Could you retype, exactly as written, every line from the top of the records through the line that contains "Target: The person"?

Records from a data collection:

========

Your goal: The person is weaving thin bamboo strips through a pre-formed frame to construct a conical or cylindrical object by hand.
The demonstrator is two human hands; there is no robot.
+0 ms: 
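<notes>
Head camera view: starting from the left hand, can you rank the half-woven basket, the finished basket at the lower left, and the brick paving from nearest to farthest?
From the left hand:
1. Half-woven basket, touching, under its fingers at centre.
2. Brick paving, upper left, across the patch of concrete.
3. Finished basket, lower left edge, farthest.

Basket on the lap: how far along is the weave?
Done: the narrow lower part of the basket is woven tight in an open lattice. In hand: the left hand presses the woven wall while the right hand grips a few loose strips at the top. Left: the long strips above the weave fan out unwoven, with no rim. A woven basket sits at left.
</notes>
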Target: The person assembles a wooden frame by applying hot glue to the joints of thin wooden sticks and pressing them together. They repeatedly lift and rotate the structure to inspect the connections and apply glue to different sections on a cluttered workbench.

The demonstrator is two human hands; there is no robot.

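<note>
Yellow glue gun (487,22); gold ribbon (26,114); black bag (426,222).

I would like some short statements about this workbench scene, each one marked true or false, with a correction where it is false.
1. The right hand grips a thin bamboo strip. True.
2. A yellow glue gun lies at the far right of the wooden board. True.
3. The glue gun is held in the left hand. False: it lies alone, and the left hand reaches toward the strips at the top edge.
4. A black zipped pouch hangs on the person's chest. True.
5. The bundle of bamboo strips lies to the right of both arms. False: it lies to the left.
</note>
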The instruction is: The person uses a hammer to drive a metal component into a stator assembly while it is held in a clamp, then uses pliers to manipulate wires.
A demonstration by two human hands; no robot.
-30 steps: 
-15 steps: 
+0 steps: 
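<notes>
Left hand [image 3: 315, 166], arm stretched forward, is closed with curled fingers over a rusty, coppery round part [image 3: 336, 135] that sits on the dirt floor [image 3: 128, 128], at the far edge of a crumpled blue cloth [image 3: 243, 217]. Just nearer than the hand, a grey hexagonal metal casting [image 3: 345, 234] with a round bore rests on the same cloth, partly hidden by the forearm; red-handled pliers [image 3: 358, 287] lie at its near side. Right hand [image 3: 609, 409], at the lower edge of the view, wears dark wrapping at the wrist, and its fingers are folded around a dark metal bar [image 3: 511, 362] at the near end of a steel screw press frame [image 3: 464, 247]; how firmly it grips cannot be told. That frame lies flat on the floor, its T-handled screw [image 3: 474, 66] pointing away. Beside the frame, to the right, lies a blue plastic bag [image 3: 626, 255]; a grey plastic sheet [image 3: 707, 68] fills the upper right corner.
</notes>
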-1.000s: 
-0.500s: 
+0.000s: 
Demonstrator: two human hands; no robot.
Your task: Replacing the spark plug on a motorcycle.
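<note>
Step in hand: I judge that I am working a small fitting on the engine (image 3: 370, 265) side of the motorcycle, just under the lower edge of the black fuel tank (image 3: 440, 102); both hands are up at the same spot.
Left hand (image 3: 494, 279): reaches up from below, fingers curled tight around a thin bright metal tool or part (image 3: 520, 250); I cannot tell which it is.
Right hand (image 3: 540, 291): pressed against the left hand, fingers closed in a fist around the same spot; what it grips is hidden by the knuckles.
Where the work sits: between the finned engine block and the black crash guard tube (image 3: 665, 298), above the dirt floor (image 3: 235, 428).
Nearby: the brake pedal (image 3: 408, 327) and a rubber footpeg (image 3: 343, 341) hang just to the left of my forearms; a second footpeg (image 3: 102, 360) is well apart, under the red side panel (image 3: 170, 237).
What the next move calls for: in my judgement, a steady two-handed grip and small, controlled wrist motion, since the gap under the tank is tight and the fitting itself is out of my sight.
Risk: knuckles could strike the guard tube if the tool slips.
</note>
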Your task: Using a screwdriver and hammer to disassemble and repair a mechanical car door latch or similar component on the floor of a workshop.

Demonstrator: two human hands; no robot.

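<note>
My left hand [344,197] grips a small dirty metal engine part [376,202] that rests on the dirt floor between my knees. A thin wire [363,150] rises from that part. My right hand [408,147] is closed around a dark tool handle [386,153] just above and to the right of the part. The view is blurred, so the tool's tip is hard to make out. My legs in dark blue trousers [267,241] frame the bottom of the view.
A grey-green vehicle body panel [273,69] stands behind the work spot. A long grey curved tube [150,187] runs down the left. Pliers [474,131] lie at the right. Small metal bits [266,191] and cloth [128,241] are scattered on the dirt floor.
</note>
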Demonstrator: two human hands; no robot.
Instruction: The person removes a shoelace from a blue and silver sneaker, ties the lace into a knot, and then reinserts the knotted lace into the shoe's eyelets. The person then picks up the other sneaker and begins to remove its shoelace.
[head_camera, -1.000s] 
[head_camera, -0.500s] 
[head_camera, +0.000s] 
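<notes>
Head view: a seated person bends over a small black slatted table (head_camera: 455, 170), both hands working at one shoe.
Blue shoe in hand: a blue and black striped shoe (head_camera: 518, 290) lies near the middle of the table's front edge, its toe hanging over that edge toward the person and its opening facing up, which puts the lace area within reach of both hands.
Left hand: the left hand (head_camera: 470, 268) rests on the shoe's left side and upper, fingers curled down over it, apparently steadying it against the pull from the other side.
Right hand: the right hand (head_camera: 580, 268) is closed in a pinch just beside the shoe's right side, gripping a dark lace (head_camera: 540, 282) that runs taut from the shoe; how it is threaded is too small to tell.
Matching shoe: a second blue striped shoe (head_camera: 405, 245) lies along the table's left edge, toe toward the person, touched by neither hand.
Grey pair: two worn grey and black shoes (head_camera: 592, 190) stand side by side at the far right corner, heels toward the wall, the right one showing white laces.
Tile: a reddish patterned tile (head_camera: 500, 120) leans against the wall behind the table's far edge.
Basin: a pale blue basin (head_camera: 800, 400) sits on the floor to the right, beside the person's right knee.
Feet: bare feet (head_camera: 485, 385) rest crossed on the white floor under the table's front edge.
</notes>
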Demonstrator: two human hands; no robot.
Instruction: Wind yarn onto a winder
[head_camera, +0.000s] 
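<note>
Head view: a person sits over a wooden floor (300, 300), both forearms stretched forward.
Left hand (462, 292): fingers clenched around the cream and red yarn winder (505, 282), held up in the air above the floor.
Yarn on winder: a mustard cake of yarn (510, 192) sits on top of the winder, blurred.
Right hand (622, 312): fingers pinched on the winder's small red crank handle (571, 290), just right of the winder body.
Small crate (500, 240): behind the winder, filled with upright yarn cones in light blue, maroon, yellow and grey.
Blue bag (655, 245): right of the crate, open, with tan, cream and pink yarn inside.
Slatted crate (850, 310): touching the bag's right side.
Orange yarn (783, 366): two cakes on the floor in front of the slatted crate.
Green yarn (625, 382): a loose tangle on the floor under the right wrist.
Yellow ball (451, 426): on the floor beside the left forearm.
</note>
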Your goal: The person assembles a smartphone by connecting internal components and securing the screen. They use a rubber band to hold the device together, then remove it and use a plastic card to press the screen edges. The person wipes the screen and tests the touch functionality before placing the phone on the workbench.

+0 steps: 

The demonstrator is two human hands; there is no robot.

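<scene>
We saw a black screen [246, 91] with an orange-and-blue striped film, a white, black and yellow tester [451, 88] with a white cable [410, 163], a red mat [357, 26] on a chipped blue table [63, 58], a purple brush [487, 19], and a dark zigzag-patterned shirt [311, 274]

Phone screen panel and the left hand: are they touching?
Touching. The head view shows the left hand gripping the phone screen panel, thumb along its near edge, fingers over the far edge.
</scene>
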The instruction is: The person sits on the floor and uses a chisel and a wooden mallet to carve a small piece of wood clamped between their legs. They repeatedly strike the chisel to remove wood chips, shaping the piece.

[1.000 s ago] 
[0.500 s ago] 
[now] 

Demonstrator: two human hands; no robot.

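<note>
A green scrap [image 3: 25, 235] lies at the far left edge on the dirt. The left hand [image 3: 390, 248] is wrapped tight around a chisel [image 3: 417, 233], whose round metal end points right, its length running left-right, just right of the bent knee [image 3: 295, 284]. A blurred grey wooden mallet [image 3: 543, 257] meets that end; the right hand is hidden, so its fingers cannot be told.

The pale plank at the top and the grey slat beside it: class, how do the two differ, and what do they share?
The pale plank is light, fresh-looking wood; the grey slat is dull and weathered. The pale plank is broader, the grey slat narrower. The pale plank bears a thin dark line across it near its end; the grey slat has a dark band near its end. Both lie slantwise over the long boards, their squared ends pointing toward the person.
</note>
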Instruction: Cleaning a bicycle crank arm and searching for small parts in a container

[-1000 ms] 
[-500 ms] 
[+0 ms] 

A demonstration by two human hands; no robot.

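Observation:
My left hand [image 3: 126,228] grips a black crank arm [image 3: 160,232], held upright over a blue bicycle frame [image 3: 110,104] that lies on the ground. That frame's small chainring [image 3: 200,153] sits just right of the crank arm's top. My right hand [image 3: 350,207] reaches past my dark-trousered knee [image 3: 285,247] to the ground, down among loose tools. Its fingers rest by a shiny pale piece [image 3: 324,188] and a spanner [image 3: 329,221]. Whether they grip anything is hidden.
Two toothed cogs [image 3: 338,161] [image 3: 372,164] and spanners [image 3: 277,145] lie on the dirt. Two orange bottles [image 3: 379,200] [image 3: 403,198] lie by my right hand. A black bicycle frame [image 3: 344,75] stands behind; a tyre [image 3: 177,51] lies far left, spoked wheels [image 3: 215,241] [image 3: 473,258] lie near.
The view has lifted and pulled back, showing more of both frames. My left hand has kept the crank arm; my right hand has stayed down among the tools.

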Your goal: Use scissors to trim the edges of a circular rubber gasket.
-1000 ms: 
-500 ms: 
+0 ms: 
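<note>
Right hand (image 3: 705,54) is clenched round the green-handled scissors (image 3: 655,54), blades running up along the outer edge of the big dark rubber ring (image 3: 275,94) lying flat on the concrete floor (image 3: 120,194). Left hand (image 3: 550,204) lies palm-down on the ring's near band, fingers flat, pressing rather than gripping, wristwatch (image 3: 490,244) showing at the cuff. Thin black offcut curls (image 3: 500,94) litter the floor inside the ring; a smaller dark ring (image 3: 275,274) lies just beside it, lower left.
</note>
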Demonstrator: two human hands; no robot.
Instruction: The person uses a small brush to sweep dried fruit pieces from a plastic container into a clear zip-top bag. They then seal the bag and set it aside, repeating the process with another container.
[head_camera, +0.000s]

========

— Written response —
Your goal: The person is weaving thin bamboo strips through a pre-formed frame to construct a conical or cylindrical object by hand.
The demonstrator is two human hands; there is no robot.
+0 ms: 
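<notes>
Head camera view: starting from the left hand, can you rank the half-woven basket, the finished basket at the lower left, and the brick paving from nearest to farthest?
From the left hand:
1. Half-woven basket, touching, under its fingers at centre.
2. Brick paving, upper left, across the patch of concrete.
3. Finished basket, lower left edge, farthest.

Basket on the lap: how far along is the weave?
Done: the narrow lower part of the basket is woven tight in an open lattice. In hand: the left hand presses the woven wall while the right hand grips a few loose strips at the top. Left: the long strips above the weave fan out unwoven, with no rim. A woven basket sits at left.
</notes>
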Target: The person assembles a wooden frame by applying hot glue to the joints of thin wooden sticks and pressing them together. They repeatedly lift and rotate the structure to inspect the connections and apply glue to different sections on a cluttered workbench.

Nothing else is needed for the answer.